Um 18:30 Uhr am Samstag begann die Veranstaltung des diesjährigen Meißner Literaturfestes. Doch schon 19 Minuten zuvor hatte Günther Anton Krabbenhöft eine erste kleine Sensation vermeldet: Alle mitgebrachten Exemplare seines Buches waren bereits ausverkauft, noch ehe er auch nur eine Zeile vorgelesen hatte.

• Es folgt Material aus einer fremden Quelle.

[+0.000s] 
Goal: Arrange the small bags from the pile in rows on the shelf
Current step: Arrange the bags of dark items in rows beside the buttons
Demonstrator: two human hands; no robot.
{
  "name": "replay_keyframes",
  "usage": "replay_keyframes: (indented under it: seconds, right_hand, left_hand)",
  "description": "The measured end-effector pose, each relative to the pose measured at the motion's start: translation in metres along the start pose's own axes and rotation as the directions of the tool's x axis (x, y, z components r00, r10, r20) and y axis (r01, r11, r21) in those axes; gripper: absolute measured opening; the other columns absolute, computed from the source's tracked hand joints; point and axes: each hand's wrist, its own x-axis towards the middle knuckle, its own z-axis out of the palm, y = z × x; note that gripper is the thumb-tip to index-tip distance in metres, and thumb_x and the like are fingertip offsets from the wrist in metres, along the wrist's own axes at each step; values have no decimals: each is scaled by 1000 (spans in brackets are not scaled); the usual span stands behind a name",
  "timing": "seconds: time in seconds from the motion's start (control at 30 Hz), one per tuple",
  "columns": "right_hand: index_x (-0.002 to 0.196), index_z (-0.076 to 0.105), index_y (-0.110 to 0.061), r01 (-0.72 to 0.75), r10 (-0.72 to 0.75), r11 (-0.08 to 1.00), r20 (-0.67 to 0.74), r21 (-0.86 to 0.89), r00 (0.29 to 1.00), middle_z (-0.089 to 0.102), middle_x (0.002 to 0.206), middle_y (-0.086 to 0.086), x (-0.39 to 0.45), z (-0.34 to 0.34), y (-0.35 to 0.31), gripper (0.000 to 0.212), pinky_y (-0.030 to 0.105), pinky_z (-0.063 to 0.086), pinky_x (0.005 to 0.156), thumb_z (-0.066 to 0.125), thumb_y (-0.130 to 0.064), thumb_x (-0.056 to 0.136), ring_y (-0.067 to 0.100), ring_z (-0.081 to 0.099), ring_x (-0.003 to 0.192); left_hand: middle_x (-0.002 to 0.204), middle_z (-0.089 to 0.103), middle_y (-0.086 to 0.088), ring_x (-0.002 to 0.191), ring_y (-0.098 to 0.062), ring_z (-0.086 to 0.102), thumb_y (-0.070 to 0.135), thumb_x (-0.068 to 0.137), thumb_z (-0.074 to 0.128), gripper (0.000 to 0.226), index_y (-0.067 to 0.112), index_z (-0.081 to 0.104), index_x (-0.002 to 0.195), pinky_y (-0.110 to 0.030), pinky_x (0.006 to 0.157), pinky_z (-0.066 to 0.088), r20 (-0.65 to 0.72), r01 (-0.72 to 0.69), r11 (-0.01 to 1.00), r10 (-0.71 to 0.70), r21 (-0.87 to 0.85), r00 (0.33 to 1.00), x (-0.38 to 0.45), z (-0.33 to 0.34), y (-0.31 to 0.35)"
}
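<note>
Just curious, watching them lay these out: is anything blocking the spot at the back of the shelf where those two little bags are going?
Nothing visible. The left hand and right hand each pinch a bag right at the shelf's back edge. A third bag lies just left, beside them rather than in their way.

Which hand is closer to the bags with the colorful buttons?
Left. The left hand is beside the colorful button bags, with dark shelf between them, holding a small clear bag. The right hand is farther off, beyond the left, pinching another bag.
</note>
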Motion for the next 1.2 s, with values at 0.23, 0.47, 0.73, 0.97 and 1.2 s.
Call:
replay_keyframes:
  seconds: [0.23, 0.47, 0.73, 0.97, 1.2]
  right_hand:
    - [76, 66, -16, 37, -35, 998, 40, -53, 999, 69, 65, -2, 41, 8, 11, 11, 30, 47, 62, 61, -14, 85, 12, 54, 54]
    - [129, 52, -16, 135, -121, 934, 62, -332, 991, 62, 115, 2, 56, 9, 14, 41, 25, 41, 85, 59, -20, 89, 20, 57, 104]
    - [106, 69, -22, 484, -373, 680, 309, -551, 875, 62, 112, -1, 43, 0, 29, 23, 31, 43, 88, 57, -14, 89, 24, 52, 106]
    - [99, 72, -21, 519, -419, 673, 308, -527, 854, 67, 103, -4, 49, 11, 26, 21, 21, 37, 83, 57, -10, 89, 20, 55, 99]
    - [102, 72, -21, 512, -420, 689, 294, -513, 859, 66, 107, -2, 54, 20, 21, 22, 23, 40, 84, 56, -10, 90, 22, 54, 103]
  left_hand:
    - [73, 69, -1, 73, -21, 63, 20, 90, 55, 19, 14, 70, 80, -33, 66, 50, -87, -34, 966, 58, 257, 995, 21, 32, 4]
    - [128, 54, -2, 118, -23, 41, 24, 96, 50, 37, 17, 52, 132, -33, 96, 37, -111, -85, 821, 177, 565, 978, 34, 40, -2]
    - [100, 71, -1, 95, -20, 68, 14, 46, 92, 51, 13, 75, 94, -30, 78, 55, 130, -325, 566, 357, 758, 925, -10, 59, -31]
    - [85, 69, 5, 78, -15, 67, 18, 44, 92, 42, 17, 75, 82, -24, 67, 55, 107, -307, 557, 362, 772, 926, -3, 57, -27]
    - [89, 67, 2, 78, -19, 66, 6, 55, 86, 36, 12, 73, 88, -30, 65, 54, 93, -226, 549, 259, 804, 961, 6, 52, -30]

Ausverkaufte Lesung in der Jahnhalle.
Krabbenhöft, Jahrgang 1945, wurde mit rund siebzig Jahren über Nacht berühmt, als ein Tourist ihn auf einem Berliner U-Bahnhof fotografierte. Das Bild wurde millionenfach geteilt. Der gelernte Koch, der rund 50 Jahre in diesem Beruf arbeitete, lebt seit den 1970er Jahren in Berlin. Mit Anfang siebzig entdeckte er seine Liebe zum Rave und wächst seither mit einer rasant wachsenden Fangemeinde. Doch an diesem Abend in Meißen war er weder als Internetphänomen noch als schrille Figur zu erleben, sondern als nachdenklicher, warmherziger Erzähler.